Would you output the listing exactly, with every image omitted?

* * *

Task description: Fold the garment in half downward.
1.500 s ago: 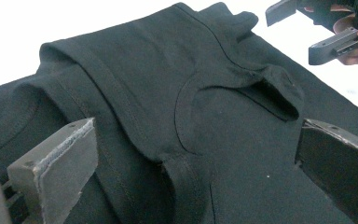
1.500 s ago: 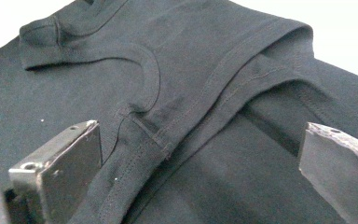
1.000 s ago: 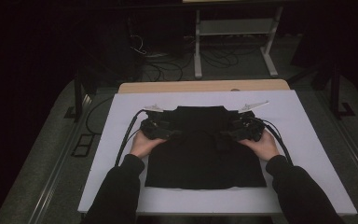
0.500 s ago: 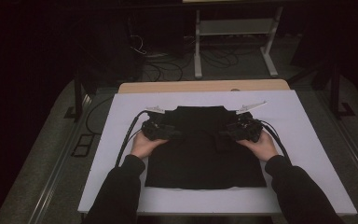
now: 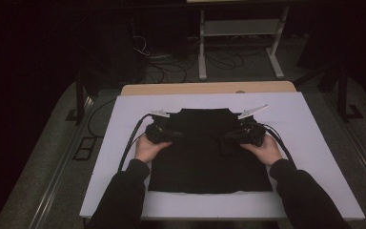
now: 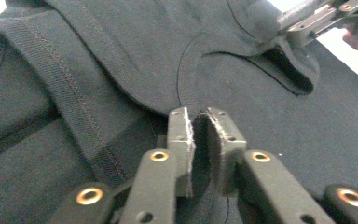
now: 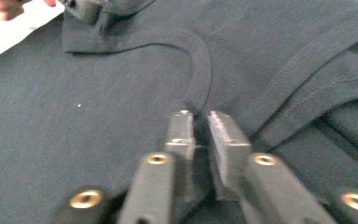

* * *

SOLUTION TO THE EXERCISE -
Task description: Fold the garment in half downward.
1.500 s ago: 
1.500 s ago: 
1.000 s ago: 
0.500 s ago: 
now: 
now: 
now: 

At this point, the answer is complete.